▶ Problem details
Copy out exactly the stretch below, from the line with "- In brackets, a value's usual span" through the line with "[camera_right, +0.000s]", both included; the pictures stay out.

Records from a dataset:

* * * * * * *

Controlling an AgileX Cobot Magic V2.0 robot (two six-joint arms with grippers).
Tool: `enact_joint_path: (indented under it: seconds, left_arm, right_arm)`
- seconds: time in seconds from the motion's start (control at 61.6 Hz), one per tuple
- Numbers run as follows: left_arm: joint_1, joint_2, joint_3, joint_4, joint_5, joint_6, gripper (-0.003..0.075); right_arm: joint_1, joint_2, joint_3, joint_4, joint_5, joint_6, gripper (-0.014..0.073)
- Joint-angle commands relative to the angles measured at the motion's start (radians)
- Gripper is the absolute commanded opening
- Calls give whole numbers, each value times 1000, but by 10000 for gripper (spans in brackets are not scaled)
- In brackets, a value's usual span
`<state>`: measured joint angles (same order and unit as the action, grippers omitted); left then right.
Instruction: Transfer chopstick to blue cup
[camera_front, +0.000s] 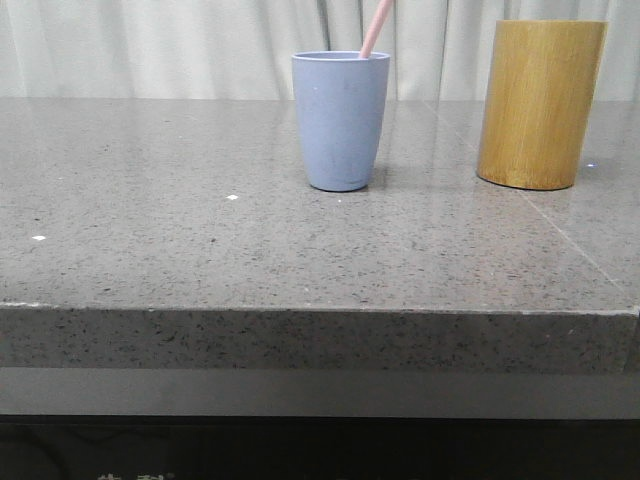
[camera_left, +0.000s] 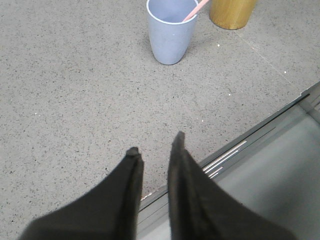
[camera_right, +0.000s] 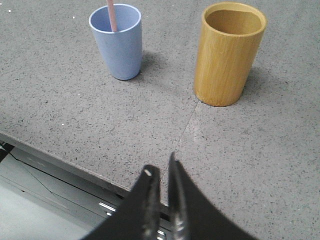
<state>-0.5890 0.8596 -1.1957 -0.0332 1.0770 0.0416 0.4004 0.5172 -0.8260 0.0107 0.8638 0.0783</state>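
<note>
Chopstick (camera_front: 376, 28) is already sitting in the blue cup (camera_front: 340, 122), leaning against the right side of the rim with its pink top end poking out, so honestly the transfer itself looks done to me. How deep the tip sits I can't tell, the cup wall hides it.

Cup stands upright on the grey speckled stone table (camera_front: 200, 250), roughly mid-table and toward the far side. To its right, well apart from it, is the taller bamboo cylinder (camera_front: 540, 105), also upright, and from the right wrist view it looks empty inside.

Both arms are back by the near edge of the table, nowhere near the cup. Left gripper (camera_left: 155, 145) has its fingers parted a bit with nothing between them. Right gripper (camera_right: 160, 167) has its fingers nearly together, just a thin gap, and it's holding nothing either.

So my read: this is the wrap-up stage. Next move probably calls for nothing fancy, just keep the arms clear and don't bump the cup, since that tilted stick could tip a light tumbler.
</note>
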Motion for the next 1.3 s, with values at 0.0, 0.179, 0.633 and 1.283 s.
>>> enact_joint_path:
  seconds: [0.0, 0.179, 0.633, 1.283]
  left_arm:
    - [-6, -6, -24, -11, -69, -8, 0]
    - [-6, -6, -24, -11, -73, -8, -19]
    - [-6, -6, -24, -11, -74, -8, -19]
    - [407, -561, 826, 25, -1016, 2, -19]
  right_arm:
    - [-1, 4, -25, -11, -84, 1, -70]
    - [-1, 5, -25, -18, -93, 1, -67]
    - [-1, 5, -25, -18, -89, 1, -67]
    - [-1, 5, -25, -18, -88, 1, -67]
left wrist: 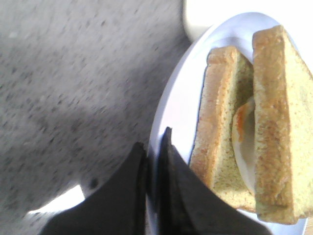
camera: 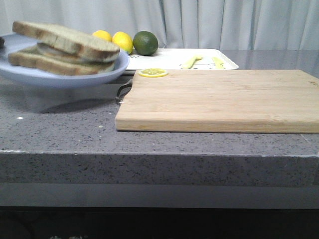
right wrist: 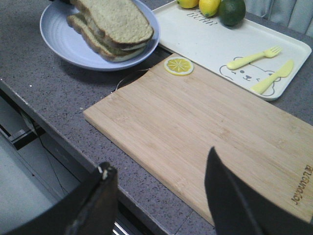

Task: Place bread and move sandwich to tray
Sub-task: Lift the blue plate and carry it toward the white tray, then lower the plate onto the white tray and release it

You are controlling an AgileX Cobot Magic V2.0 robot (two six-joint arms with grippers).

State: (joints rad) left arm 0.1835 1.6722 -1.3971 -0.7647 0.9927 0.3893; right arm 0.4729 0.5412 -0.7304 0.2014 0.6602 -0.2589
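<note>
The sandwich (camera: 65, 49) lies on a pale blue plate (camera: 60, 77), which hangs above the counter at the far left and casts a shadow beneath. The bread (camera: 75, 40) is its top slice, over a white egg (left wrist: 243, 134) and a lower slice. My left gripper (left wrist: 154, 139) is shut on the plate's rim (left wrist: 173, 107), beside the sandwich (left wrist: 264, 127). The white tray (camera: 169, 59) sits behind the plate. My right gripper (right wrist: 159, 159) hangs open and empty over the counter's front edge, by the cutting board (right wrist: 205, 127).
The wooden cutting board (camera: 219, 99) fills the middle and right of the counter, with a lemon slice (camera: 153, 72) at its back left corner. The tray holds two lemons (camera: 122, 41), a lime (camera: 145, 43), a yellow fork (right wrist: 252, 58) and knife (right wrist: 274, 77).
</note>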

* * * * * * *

▶ Exercise solution
- In brackets, a value's usual span
`<state>`: measured joint angles (same order and unit as the action, grippers omitted); left then right.
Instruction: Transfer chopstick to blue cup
[camera_front, +0.000s] 
[camera_left, +0.000s] 
[camera_right, +0.000s] 

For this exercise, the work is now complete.